=== Task item ===
Return the data below exactly, but only from the line containing "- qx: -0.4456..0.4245" through the line containing "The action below", with both of those lines included.

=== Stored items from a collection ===
::::::::

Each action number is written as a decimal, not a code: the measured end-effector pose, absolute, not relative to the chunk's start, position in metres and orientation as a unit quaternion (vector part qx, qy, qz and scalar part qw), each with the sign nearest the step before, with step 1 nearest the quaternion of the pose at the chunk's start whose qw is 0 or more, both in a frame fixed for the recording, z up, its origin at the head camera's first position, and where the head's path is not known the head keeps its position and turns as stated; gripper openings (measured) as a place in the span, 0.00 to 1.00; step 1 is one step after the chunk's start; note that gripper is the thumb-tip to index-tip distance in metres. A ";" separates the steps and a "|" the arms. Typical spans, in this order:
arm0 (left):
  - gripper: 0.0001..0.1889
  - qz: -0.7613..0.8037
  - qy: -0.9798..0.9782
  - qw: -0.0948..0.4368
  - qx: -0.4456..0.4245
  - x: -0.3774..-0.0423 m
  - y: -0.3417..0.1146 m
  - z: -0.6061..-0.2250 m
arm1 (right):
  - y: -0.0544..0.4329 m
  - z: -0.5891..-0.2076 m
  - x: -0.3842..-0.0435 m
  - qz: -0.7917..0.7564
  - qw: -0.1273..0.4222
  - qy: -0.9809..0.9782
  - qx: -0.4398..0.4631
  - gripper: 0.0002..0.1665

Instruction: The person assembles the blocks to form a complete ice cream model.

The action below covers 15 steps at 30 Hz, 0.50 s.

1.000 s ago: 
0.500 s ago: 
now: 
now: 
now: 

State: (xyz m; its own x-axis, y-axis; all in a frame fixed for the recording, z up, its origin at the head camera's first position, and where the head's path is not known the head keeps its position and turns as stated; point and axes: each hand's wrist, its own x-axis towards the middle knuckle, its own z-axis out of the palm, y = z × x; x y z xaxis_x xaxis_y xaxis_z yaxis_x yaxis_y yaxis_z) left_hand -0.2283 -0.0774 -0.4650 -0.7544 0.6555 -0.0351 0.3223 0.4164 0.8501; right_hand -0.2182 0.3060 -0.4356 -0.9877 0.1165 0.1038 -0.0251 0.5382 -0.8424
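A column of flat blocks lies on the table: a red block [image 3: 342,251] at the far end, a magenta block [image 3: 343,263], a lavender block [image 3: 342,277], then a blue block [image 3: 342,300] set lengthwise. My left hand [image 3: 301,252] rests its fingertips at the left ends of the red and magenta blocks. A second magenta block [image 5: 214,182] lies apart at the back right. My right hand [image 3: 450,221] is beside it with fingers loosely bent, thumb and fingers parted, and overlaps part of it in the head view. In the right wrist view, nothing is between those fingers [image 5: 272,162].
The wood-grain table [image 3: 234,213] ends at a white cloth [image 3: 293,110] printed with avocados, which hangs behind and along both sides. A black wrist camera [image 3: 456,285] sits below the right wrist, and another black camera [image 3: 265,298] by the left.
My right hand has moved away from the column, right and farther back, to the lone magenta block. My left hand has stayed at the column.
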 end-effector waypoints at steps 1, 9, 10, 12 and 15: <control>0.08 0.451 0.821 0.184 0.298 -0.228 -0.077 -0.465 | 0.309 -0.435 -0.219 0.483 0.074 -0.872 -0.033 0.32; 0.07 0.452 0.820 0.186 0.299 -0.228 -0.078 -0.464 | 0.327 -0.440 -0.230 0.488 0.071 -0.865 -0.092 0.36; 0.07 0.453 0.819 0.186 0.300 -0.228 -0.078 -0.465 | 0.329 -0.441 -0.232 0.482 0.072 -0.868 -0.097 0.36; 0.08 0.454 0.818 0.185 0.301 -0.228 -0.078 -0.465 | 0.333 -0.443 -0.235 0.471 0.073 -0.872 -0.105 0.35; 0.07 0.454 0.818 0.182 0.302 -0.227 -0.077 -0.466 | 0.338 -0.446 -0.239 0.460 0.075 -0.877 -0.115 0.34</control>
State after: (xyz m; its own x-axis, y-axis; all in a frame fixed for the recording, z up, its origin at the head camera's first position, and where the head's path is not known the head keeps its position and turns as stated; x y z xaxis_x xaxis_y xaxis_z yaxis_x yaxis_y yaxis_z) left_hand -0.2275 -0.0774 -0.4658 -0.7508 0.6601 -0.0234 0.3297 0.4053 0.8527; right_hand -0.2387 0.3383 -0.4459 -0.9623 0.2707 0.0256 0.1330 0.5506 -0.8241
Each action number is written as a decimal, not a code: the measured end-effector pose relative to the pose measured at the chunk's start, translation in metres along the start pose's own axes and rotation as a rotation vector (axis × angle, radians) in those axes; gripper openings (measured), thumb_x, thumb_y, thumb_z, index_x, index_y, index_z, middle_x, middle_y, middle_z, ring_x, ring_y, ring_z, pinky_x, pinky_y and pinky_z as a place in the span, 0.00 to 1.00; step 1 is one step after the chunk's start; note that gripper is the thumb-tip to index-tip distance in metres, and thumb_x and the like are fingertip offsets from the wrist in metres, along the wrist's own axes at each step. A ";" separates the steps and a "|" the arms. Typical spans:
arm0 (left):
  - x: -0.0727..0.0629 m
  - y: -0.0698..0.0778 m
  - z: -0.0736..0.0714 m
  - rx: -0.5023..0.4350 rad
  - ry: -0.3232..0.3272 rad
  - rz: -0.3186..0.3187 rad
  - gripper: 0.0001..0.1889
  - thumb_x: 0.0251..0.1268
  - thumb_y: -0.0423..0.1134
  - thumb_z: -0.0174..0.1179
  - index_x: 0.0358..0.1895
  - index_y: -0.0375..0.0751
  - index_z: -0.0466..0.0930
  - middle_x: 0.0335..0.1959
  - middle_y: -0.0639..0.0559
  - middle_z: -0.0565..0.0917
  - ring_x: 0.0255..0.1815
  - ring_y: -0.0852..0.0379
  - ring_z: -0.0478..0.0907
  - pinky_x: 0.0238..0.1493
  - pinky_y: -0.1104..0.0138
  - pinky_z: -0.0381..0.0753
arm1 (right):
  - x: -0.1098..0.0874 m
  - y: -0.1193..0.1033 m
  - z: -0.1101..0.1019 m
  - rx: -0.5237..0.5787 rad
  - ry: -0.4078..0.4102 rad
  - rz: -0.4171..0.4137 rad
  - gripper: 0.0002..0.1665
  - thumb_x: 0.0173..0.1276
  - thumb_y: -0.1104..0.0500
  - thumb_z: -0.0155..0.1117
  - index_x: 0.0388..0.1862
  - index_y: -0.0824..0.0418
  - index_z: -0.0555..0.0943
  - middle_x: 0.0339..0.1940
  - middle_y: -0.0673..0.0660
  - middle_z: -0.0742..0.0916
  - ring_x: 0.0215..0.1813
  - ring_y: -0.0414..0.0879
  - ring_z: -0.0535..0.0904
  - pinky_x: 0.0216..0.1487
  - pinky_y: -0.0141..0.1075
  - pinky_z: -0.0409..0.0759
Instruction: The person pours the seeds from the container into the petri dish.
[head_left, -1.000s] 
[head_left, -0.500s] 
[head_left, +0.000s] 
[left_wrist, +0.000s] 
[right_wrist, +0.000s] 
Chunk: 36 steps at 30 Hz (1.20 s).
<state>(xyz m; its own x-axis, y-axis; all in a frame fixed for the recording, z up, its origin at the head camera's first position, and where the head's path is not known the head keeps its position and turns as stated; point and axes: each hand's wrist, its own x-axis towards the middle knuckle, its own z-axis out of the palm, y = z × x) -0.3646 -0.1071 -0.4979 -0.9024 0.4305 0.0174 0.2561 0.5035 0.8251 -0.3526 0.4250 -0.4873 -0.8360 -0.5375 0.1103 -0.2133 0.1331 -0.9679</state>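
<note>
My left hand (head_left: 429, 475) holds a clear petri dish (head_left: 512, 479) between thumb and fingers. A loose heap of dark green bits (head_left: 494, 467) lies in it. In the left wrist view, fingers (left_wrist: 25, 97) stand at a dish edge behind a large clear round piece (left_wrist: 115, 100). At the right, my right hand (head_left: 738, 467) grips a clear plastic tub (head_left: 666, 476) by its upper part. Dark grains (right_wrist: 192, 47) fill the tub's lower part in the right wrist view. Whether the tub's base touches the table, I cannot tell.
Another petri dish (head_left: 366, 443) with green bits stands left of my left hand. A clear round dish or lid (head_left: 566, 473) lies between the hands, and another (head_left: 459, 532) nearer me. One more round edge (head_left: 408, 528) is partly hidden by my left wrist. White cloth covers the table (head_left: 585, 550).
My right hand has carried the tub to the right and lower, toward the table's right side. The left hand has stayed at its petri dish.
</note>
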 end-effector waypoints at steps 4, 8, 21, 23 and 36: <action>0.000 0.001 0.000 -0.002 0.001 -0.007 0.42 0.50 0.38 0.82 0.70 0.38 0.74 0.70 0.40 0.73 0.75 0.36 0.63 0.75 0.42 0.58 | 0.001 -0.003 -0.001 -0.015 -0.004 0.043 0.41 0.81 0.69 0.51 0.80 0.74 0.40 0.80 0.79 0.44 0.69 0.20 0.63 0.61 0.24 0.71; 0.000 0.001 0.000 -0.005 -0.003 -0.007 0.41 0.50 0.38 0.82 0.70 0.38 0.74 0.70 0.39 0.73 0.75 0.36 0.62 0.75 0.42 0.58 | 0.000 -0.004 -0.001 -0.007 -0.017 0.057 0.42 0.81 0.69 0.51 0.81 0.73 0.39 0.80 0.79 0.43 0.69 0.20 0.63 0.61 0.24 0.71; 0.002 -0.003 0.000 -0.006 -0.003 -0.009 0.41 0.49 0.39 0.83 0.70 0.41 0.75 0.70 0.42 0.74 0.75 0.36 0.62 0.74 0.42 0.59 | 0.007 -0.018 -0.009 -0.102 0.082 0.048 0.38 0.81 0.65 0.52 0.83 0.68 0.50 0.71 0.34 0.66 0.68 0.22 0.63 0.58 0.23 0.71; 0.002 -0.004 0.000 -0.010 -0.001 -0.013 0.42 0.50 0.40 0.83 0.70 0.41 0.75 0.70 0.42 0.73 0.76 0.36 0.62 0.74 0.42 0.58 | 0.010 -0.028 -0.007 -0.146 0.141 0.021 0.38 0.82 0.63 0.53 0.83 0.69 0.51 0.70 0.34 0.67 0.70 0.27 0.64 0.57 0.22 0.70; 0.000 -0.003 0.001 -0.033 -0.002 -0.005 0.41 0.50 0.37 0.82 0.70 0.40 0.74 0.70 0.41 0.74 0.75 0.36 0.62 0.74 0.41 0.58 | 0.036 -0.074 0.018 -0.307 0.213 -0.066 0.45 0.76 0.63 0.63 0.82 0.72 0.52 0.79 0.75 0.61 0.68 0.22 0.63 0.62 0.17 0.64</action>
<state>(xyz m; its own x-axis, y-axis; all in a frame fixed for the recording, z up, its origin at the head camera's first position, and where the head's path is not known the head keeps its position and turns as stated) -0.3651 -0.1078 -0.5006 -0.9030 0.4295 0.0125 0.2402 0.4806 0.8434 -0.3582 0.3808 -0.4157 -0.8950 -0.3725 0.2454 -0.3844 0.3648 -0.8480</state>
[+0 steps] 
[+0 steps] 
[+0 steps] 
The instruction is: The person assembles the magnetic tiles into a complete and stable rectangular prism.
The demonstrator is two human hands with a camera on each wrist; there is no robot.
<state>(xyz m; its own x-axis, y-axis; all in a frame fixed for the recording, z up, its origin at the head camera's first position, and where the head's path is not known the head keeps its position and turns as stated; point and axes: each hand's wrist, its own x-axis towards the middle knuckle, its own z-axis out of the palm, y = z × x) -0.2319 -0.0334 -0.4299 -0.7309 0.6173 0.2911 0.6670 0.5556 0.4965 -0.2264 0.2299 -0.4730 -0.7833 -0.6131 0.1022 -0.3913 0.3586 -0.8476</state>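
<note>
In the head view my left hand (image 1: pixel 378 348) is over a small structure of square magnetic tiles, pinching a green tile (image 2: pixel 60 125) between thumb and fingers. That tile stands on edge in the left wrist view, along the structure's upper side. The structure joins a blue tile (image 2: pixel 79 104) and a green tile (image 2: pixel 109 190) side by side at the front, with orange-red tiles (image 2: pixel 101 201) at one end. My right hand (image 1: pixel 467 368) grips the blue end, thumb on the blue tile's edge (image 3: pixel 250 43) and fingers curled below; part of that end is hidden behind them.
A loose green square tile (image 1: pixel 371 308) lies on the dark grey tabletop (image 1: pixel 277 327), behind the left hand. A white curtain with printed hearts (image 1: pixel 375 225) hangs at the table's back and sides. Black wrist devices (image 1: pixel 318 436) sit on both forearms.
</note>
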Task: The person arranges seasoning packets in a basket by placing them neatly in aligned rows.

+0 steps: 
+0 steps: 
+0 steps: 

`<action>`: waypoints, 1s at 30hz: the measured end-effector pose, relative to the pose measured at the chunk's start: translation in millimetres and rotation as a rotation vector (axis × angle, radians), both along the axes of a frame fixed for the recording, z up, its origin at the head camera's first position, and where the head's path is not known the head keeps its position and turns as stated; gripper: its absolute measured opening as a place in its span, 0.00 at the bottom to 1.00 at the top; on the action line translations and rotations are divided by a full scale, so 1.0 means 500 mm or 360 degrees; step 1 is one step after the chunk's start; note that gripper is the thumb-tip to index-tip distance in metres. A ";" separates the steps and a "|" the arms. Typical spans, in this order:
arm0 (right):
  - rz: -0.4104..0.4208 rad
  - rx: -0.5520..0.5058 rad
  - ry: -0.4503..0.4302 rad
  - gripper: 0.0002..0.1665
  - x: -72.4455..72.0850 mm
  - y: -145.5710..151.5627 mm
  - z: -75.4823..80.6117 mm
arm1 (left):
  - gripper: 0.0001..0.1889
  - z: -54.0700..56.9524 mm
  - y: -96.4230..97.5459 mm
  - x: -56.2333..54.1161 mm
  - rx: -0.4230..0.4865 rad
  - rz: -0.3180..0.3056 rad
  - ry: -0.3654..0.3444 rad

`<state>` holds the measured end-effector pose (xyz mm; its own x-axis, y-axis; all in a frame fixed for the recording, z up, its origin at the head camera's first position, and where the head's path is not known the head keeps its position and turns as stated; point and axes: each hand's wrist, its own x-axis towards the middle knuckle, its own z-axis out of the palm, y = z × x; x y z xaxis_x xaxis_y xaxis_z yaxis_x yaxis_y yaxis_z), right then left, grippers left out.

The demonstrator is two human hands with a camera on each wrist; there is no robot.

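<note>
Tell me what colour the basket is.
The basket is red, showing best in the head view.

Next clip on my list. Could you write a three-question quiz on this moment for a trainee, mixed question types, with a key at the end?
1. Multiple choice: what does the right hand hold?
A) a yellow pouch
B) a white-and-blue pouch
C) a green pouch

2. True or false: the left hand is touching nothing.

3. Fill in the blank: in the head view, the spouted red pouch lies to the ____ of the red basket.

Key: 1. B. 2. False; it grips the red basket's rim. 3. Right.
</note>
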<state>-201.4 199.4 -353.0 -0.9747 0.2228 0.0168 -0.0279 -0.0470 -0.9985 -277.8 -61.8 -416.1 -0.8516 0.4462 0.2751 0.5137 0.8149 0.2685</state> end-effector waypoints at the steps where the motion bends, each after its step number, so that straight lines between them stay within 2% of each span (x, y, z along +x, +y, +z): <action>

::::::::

=== Result below ===
  - qx: -0.4456..0.4245
  - x: -0.3774..-0.0423 m
  - y: -0.3417..0.1146 m
  - z: -0.6061..-0.2250 m
arm1 (right):
  - y: -0.0544..0.4329 m
  - z: -0.5891..-0.2076 m
  - x: -0.3842..-0.0435 m
  - qz: -0.7917..0.7564
  - qw: -0.1273..0.4222
  - qy: -0.9809..0.9782
  - qx: -0.4398..0.4631
  - gripper: 0.0002..0.1665

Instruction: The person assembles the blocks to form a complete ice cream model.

The action below covers 15 steps at 30 Hz, 0.50 s.

The exercise is now done.